WHAT IS REQUIRED: Exactly as written, return all the data, leaving its pictures behind.

***** DATA SECTION *****

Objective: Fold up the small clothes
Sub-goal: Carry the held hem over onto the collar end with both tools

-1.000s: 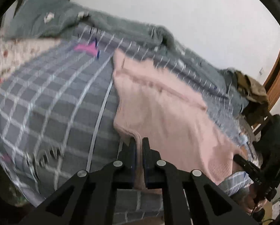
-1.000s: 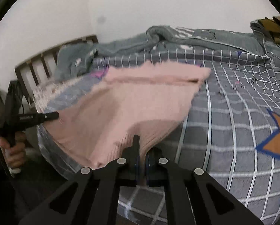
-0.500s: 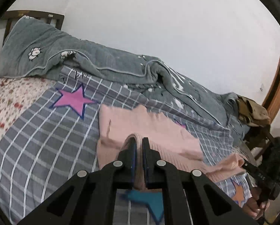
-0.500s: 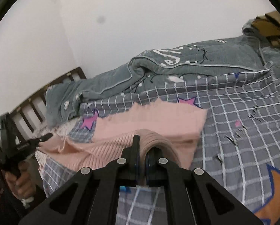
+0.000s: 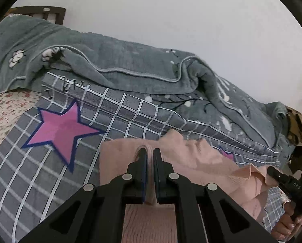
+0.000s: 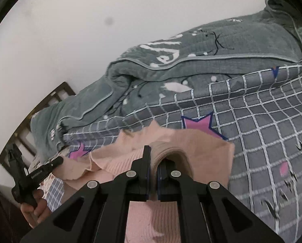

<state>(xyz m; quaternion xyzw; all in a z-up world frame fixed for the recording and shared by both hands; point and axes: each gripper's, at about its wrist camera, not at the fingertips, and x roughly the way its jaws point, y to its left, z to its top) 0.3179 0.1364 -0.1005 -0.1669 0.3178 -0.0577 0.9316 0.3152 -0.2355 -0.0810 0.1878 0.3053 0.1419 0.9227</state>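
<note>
Left wrist view: the left gripper (image 5: 148, 154) is pinching the pink knit garment (image 5: 193, 162), jaws nearly closed on its ribbed edge. The right gripper (image 6: 153, 155) is clamping the other corner, apparently carrying the hem over the part lying on the checked bedspread (image 6: 262, 121) to fold it.

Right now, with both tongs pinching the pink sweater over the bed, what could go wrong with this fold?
1. The left tongs and right tongs each grip the pink sweater by a thin pinch, so the knit may slip out.
2. The cloth between them sags and bunches, so the fold may land creased.
3. The grey blanket lies heaped close behind; the far edge could catch on it.
</note>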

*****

RESPONSE BELOW:
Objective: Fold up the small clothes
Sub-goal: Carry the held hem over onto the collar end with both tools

-1.000s: 
-1.000s: 
-0.500s: 
-0.500s: 
+0.000s: 
+0.000s: 

<state>(xyz m; quaternion xyzw; all in a z-up world frame fixed for the recording and shared by both hands; point and axes: each gripper's, at about its wrist camera, not at the fingertips, and x roughly the way its jaws point, y to its left, z to its top) 0.3179 0.1364 -0.1005 -0.1669 0.3178 -0.0577 0.9316 0.3152 -0.2355 -0.0810 0.1878 0.3053 0.1419 0.9227</state>
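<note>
Left wrist view: the left gripper (image 5: 148, 154) is pinching the pink knit garment (image 5: 193, 162), jaws nearly closed on its ribbed edge. The right gripper (image 6: 153, 155) is clamping the other corner, apparently carrying the hem over the part lying on the checked bedspread (image 6: 262, 121) to fold it.

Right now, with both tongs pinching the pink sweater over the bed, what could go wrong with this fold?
1. The left tongs and right tongs each grip the pink sweater by a thin pinch, so the knit may slip out.
2. The cloth between them sags and bunches, so the fold may land creased.
3. The grey blanket lies heaped close behind; the far edge could catch on it.
</note>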

What the exercise required has been answered in full.